Takeaways for the aviation industry
While airlines and aviation insurers can breathe a sigh of relief after the Court of Appeal's decision, it has not completely quashed the possibility of compensation being awarded for a pure psychiatric injury under the Montreal Convention in the future.
The Court of Appeal has left it open for developments in medical research to produce evidence that psychiatric disorders can cause physical (as opposed to chemical) changes to the brain.
Accordingly, this issue is unlikely to go away. Future cases dealing with this issue may include complex medical evidence from individuals trying to prove physical damage to their brain as a result of in-flight trauma.
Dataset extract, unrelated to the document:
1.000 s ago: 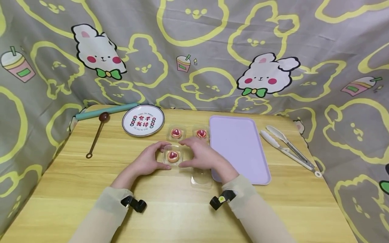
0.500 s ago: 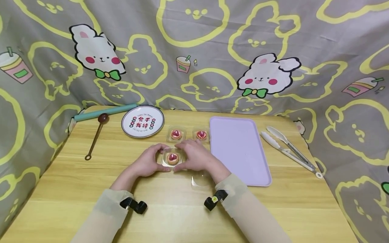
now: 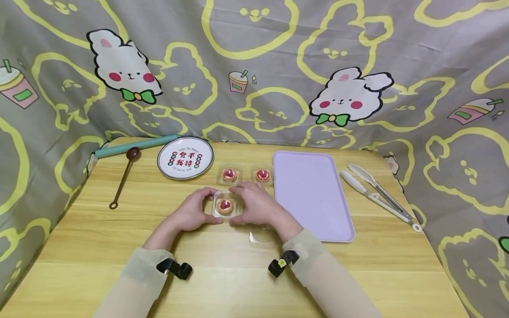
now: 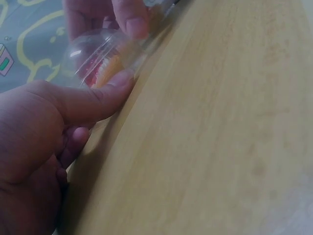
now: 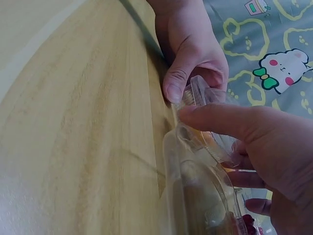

Further, individuals who suffer psychological injuries may be more inclined to frame their injuries or concerns as arising, where possible, outside of the confines of the Carriers' Liability Act (which is restricted to embarkation, disembarkation and during flight). This will be particularly so in discrimination cases where claims for suffering hurt and humiliation cannot point to a bodily injury.
If a claim does arise on board, the airline can consider taking steps to offer and provide immediate and, in some cases, ongoing support to passengers who have suffered in-flight trauma, including, for example:
These responses are designed to reduce the extension of a psychological complaint to a physical and minimise the extent of any complaint arising.
- in-flight emergency response procedures that take into account recommendations from trauma experts;
- offer of immediate assistance to trauma victims and their families (which can include counselling); and
- keeping records of passengers potentially suffering from trauma and implementing systems for ongoing management.